> _YOUR GOAL_
In the material below, some lines carry "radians". Copy each such line.

> _THE DATA_
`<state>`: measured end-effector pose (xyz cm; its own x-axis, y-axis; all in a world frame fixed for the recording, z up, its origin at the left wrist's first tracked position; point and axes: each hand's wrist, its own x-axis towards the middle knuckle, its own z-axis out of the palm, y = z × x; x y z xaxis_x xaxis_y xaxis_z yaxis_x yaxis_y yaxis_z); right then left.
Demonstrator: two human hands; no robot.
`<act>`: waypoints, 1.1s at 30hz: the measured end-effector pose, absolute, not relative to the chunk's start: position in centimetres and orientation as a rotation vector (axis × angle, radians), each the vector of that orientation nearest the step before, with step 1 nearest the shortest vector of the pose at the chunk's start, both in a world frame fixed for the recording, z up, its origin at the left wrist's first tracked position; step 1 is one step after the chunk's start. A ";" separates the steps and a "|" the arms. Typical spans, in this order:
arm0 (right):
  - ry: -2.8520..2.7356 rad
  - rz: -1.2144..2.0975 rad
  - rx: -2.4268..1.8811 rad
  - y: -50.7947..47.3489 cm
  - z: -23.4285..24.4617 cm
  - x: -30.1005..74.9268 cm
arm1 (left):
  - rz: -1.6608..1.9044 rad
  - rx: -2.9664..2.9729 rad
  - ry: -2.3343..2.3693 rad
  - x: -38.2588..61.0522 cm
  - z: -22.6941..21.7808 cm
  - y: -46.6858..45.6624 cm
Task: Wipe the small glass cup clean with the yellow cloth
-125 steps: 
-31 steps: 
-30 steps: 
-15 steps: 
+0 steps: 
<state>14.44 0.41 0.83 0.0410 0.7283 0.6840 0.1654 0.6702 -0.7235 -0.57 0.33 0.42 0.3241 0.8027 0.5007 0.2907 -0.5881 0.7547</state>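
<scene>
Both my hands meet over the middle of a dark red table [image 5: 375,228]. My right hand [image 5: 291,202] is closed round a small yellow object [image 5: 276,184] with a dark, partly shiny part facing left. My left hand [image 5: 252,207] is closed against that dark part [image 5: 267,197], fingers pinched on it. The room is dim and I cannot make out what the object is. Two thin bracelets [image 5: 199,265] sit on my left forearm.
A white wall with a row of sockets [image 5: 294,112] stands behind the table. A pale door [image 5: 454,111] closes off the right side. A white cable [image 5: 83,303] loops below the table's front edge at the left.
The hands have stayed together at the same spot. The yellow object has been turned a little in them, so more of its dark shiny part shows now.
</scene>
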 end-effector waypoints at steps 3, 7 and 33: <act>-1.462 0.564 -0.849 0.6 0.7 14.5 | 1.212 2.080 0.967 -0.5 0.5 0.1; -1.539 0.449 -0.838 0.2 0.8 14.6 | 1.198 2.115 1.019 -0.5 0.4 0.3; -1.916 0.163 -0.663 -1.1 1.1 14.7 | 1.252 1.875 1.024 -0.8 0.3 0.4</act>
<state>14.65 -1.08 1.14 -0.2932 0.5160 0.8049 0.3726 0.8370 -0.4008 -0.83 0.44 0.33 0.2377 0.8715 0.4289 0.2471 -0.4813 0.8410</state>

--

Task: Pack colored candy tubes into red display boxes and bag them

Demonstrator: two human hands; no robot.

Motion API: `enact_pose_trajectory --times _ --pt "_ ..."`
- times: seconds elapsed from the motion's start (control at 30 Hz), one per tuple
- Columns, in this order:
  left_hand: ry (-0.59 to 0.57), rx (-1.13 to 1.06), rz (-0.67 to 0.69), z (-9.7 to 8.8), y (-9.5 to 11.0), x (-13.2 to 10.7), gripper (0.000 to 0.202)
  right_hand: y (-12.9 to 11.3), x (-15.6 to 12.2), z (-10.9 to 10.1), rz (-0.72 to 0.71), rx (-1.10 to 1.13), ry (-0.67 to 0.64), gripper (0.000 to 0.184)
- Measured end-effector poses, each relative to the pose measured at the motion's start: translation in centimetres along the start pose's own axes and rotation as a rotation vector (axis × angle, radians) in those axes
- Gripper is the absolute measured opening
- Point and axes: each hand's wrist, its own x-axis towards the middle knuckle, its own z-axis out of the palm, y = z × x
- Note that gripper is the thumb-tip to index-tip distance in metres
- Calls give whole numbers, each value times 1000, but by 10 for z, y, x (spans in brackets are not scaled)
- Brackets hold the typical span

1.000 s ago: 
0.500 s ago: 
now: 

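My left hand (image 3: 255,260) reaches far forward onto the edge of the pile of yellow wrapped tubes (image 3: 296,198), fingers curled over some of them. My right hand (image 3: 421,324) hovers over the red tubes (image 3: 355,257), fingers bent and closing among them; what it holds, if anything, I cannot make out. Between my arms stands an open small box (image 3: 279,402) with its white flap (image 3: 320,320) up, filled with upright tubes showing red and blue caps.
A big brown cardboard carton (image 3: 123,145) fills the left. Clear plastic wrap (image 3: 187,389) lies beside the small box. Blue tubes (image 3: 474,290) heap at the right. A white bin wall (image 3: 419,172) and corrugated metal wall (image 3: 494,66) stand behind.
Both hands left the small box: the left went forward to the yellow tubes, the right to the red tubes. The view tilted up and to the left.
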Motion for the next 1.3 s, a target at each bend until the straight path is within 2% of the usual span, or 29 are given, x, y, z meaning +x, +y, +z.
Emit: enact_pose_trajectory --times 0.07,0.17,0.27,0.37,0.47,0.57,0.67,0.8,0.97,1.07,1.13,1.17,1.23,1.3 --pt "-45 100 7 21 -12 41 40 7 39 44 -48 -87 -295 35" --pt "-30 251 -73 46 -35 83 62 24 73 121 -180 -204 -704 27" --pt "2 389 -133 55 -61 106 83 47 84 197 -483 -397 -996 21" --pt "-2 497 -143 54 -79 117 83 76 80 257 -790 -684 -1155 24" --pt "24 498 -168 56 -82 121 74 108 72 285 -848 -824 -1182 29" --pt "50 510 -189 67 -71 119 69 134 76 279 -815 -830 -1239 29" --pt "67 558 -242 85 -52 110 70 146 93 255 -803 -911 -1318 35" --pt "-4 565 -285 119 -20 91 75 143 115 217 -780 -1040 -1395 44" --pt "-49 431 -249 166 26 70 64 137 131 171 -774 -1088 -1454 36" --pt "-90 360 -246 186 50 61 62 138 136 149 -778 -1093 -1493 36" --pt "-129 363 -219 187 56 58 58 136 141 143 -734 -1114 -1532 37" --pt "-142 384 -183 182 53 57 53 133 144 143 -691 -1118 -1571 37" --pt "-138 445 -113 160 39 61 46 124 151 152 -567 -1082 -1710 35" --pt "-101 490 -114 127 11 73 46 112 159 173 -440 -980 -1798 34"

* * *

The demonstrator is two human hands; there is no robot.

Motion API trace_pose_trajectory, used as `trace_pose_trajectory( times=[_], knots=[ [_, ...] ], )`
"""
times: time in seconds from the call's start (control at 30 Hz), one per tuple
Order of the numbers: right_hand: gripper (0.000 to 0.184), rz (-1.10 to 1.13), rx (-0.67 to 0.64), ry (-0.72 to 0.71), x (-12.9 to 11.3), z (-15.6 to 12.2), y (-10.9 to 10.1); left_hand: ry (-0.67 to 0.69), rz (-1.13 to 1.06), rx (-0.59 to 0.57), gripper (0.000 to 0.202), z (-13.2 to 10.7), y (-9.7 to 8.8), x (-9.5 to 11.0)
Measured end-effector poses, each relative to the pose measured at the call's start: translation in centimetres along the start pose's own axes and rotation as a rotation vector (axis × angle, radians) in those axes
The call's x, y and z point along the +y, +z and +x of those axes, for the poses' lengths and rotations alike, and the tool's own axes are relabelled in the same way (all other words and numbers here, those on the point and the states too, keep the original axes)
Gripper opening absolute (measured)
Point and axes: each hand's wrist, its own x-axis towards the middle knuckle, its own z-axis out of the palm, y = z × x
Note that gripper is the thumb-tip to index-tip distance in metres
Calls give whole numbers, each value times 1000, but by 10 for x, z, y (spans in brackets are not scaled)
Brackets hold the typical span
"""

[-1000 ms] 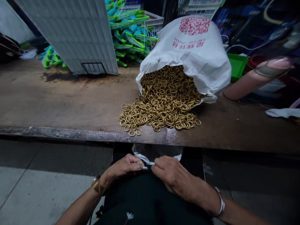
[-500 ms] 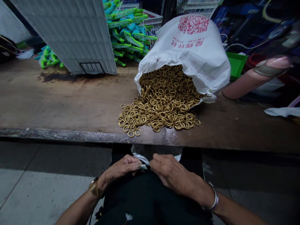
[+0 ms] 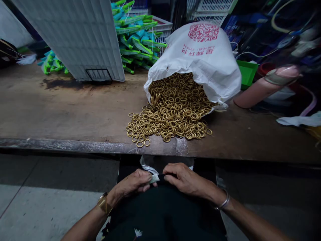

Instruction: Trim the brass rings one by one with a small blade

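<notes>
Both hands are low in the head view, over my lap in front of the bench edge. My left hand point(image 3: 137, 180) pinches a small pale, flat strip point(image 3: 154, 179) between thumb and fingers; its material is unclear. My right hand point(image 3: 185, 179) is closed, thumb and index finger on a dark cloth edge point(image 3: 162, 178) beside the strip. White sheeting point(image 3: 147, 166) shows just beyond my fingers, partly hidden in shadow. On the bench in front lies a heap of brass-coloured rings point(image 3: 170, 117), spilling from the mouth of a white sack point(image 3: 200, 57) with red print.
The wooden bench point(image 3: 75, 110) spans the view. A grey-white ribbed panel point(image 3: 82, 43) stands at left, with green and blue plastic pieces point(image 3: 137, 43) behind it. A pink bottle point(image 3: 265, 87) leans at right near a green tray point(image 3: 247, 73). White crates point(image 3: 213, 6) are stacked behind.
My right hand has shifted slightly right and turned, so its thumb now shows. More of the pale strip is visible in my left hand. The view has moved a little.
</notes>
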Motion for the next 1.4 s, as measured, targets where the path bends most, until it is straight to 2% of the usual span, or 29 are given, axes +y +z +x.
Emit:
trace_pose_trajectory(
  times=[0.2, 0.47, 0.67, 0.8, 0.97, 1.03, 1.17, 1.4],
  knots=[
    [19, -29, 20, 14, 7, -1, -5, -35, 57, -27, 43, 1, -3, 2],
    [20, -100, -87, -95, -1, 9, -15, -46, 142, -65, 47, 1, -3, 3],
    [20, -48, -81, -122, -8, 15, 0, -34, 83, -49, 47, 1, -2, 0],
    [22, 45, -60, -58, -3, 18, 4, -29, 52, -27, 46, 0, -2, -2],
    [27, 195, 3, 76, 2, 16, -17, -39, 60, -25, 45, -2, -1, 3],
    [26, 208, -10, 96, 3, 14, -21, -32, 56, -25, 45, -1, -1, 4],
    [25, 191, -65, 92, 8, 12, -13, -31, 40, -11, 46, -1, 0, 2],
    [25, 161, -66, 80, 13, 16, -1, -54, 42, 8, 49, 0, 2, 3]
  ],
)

> _ANSWER SPACE_
`<act>`: waypoints, 1.1s at 30hz: the measured end-effector pose, absolute, not relative to the chunk's start: position in centimetres and orientation as a rotation vector (axis × angle, radians), each the vector of that orientation nearest the step before, with step 1 nearest the shortest vector of the pose at the chunk's start, both in a world frame fixed for the recording, z up, its origin at the left wrist's first tracked position; step 1 is one step after the chunk's start. A ";" separates the steps and a "|" the arms. Typical spans, in this order:
- Measured end-effector poses, each relative to the pose measured at the motion's start: translation in centimetres along the start pose's own axes and rotation as a rotation vector (axis × angle, radians) in those axes
Measured end-effector poses, each relative to the pose measured at the call's start: translation in centimetres along the start pose's own axes and rotation as a rotation vector (axis × angle, radians) in those axes

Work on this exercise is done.